De plus en plus d’entreprises, y compris des PME, ont recours à l’arbitrage, qui revêt plusieurs atouts. « Son premier avantage réside dans la confidentialité qu’il garantit. A contrario, en utilisant la voie judiciaire, les entreprises s’exposent à un préjudice d’image, les audiences et les décisions étant publiques », relève Ilène Choukri. L’autre intérêt est d’aboutir rapidement à une sentence. « À la Chambre arbitrale internationale de Paris, les délais vont en général de 4 à 6 mois, un an lorsqu’il y a de grosses difficultés », illustre la spécialiste. Elle ajoute que les centres proposent aujourd’hui la possibilité d’obtenir des décisions en référé, donc très rapidement.
Une décision respectée
Enfin, les arbitres, qui peuvent être d’anciens magistrats, des professeurs d’université ou des dirigeants d’entreprise par exemple, sont choisis pour leur connaissance des spécificités des usages professionnels, leur expertise et leur intégrité, afin de garantir une indépendance équivalente à celle d’un magistrat professionnel. « Normalement, dans un collège d’arbitres, vous aurez un professionnel du domaine du litige. Le fait que la décision soit rendue par des personnes qui ont une expérience opérationnelle sur le sujet joue sur le niveau d’adhésion à cette sentence des parties, qui en général s’y plient », constate l’avocate.

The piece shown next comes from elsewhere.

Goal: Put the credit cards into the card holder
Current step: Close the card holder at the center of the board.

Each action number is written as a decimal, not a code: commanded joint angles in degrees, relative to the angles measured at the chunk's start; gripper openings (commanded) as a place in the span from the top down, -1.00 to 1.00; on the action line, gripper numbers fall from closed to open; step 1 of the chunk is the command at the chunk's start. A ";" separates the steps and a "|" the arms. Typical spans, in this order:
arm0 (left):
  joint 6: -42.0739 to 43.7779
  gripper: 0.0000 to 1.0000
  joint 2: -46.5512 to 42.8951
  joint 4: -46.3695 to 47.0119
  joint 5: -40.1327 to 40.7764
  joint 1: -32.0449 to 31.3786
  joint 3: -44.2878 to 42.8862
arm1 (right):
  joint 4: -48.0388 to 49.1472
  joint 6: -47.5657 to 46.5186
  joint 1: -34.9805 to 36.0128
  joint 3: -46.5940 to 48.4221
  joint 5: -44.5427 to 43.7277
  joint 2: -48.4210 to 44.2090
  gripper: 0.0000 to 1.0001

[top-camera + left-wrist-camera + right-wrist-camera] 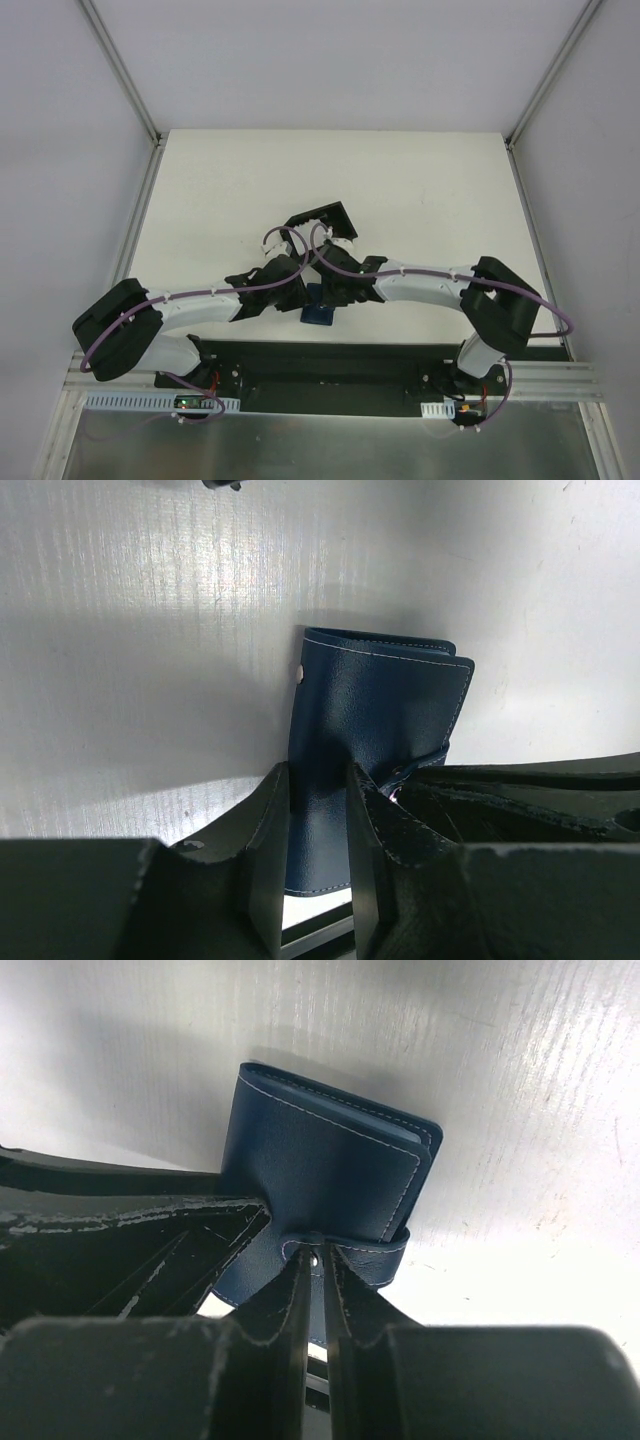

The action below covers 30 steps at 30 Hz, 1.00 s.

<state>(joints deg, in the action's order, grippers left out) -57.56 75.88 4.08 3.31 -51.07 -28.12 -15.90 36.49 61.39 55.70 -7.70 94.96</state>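
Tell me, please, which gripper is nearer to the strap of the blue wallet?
Right. The right gripper pinches the strap itself, while the left gripper clamps the side edge of the wallet, just beside the strap.

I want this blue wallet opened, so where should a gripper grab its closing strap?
Best pinch the strap at its snap end, from the open edge of the card holder: that thin tab wraps round the edge and stands off the cover.
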 commanded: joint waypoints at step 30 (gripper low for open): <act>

Le coût de l’arbitrage peut toutefois être comme un frein à son utilisation. « Cela peut sembler cher au départ puisque vous pouvez avoir un droit d’entrée de 3 000 euros par exemple, auxquels s’ajoutent les honoraires des arbitres, les frais de procédure et d’avocat », explique Ilène Choukri. Ces frais sont consultables sur les sites des centres d’arbitrage. « Mais cela peut finalement coûter moins cher qu’une procédure judiciaire qui s’étale sur des années avec des coûts qui s’accumulent », pointe Ilène Choukri tout en soulignant que l’impécuniosité d’une des parties peut effectivement entraver le recours à l’arbitrage.